Most of their meat, he said, is sold at a transfer price to the Lobatse abattoir at a paltry price of P14/kg, just so that they can free their freezers which have a carrying capacity of 200 tons. He said this overcrowding issue is quite a calamity, and has affected all of them at the BMC, including the entire workforce.

“Ngamiland people have prove to have lots of cattle as compared to farmers elsewhere. This therefore impacts on us in a big way because we cannot catch up with their demands. We are even considering setting up a processing plant, which I guess will also come with its own challenges as we will end up working double shifts. This makes marketing very difficult, but should we get better markets, we may at some point even increase our kill,” he said.

Department of Forestry and Range Resources Acting Director Joshua Moloi said extensive wild land fires which are the principal cause of structural and compositional change of vegetation are detrimental to the environment.

“As a ministry we recognize that our commitment to an environment conscious and friendly nation can only materialize where there is cooperation, collaboration and partnership among different stakeholders. The ministry of environment, wildlife and tourism is also encouraging communities to meaningfully benefit from utilization of their natural resources while they adopt appropriate conservation and protection principles.”

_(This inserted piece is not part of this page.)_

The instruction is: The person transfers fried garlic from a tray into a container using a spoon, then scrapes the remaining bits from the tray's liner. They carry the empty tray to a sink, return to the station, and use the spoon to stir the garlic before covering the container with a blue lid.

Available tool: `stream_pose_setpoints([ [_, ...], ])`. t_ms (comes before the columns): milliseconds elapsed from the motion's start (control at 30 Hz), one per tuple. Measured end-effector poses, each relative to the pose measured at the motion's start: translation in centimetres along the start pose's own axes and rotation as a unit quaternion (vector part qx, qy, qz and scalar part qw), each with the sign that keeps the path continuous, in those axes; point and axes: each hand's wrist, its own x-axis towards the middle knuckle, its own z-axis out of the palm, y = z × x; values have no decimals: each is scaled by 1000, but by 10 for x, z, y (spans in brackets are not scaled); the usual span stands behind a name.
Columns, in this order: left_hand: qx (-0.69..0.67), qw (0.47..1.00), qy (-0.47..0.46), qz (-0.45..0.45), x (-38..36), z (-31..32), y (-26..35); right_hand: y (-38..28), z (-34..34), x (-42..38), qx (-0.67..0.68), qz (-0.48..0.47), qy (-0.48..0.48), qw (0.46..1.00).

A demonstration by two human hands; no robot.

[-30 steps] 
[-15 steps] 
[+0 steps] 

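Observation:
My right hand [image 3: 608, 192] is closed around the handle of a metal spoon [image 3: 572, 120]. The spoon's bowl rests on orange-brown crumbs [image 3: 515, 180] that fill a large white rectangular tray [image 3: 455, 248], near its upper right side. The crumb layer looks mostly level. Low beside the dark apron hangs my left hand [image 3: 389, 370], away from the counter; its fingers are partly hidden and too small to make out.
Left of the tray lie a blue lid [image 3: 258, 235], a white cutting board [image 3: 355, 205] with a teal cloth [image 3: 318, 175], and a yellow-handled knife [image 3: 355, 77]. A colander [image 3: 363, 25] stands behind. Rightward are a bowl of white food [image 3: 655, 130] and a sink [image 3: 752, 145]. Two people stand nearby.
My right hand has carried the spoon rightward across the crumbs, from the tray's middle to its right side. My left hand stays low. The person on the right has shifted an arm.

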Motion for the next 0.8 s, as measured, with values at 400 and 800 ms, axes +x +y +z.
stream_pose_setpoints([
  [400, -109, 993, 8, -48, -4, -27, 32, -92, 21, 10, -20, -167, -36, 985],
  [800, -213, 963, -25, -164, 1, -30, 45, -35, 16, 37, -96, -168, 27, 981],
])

District Agriculture Coordinator Obed Mabutha said sustainable land management is vital, considering the ecosystem of Ngamiland.

He said there is need to jealously guard against any impediments that may lead to the degradation of the environment, because this is the area where the pristine Okavango delta and Lake Ngami are found. Mabutho said also that Ngamiland is a very sensitive area, adding it is therefore necessary that all involved play a vital role, while they also make their contributions on land management visible and also come up with outcomes that will benefit Ngamiland people at large.